▶ _Exercise goal_:
Produce an exact transcription of the data, with the images left out.
————————
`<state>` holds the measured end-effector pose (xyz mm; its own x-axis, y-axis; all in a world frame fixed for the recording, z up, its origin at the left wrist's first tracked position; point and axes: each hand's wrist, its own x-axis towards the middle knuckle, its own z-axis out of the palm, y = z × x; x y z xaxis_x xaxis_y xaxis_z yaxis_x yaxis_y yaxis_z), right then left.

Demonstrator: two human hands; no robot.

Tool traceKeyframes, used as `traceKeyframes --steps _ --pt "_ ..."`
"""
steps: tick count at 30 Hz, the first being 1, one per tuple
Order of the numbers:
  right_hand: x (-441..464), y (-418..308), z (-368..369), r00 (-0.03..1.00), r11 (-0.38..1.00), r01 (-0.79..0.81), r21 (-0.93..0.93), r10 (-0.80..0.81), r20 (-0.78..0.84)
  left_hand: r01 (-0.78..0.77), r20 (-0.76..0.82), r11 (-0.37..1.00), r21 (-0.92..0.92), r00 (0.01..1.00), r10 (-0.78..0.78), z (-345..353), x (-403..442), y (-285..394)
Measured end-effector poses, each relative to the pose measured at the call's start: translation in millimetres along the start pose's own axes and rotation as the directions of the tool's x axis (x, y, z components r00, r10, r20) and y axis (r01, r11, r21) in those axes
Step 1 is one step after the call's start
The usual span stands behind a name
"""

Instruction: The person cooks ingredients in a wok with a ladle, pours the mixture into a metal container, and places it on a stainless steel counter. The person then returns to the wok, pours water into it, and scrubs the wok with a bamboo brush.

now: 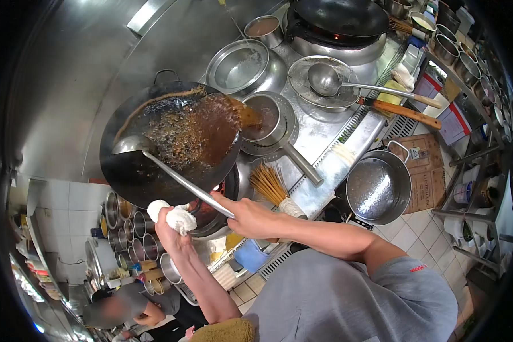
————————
▶ _Exercise solution_:
`<state>` holds the measured end-effector pose (xyz mm; its own x-axis, y-axis; all in a world frame fixed for the recording, z up, its origin at the left wrist's first tracked position; point and axes: each hand's wrist, its own x-axis towards the middle knuckle, its own z-axis out of the palm, y = z × x; x y z xaxis_x xaxis_y xaxis_z yaxis_x yaxis_y yaxis_z), right then left.

Demonstrator: two human hands; no robot.

Tool traceKeyframes, used as `traceKeyframes --steps _ --pt "_ ..."`
"""
steps: tick count at 30 Hz, the first being 1, one per tuple
Order of the numbers:
  right_hand: x (-441..464), y (-418..308), z (-368..369), r00 (-0.03..1.00), r11 (-0.38..1.00), r01 (-0.79..0.81), r21 (-0.93..0.93), r10 (-0.80..0.81), r20 (-0.78..0.84)
  left_hand: r01 (-0.78..0.77), r20 (-0.76..0.82), r11 (-0.37..1.00), r21 (-0.92..0.92), r00 (0.01..1.00), r10 (-0.78..0.78), z (-345..353), x (-403..442), y (-285..394)
Measured end-effector poses, each relative to the pose measured at the call's start: translation in millimetres along the start pose's own axes and rotation as the directions of the tool's x axis (x, y, z components r00, r10, r20) and y axis (r01, r11, r21) in those axes
Step 1 is one step after the call's start
The usual span stands behind a name
"""

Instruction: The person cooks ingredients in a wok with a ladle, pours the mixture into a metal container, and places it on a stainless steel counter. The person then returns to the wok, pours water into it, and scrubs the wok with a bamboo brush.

now: 

Nothing else is required to complete the exercise.